Computer technology is constantly advancing, but there are some ways in which it’s come to a surprising halt. The integrated circuits that perform the computation process have gotten about as good as they can get with current technology. To move toward the future, researchers are looking at new ways to make computation processes faster and more efficient.
One such way to do that is to explore neural computing, a model inspired by the way human brains function. Neural computing is often seen as “fuzzy,” something that we don’t have a solid grasp on because we don’t understand the human brain well enough to simply model computers on it. That said, there are teams working on applying what we do know about the human mind to computers.
“We’re taking a stab at the scope of what neural algorithms can do,” says Braid Aimone, a computational neuroscientist at Sandia National Laboratories. “We’re not trying to be exhaustive, but rather we’re trying to highlight the kind of application over which algorithms may be impactful.”
Take learning, for example. The human brain never stops learning, and is constantly responding to stimuli while doing other things. Machines, on the other hand, learn something, test it, and then they’re done. If we could get computers to learn continually, without having to tell them to do so, that would be a huge jump forward in computer power.

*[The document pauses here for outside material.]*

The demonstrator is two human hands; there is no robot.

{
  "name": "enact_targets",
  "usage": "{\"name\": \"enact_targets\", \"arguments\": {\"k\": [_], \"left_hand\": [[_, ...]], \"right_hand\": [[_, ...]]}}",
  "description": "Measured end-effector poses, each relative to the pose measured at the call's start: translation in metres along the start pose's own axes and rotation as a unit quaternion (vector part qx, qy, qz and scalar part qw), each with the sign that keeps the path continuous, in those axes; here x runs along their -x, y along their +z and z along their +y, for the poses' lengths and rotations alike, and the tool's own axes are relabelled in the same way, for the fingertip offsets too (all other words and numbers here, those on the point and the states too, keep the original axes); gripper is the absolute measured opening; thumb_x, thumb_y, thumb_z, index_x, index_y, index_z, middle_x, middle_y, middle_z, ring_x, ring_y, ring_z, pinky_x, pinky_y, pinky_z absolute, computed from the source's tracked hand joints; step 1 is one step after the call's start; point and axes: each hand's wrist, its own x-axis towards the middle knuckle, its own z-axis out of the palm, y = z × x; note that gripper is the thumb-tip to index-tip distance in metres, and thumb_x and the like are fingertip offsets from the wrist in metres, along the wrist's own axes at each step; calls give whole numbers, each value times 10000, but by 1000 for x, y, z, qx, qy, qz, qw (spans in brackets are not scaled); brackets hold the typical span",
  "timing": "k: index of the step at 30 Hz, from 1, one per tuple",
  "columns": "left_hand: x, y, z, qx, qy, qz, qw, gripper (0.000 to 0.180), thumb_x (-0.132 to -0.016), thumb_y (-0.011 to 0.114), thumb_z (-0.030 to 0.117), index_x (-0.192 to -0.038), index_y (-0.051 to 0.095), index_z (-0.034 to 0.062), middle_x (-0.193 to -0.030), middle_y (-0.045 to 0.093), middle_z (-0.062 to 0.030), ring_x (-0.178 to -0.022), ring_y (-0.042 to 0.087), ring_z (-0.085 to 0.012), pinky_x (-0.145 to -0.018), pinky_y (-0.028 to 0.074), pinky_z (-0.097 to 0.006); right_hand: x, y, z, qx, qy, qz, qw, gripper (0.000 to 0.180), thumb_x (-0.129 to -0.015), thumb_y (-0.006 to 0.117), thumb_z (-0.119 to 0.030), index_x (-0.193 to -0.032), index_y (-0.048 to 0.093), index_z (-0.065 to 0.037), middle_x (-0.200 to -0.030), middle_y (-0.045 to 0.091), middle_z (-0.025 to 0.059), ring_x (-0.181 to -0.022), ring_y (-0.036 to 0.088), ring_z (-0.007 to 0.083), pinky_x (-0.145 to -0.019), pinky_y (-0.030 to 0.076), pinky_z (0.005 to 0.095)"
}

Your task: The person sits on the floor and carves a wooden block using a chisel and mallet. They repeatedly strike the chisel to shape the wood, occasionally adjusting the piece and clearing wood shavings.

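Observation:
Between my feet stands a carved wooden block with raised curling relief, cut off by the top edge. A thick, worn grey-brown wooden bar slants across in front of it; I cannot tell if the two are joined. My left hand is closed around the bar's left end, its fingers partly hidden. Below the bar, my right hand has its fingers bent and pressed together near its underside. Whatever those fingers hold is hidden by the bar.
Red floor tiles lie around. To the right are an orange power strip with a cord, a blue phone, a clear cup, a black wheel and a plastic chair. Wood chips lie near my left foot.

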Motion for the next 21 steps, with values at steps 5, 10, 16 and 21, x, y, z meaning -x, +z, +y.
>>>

Even within the limits of computing power, technology has advanced at a breathtaking pace in the last few decades alone, with advancements begetting more advancements, faster and faster. If the development of neural computing leads to better ways for computers to do their jobs, it would be possible to develop even better ways to make our lives easier, help solve complex problems through computer modeling, and use that new technology to better run businesses and understand the global economy.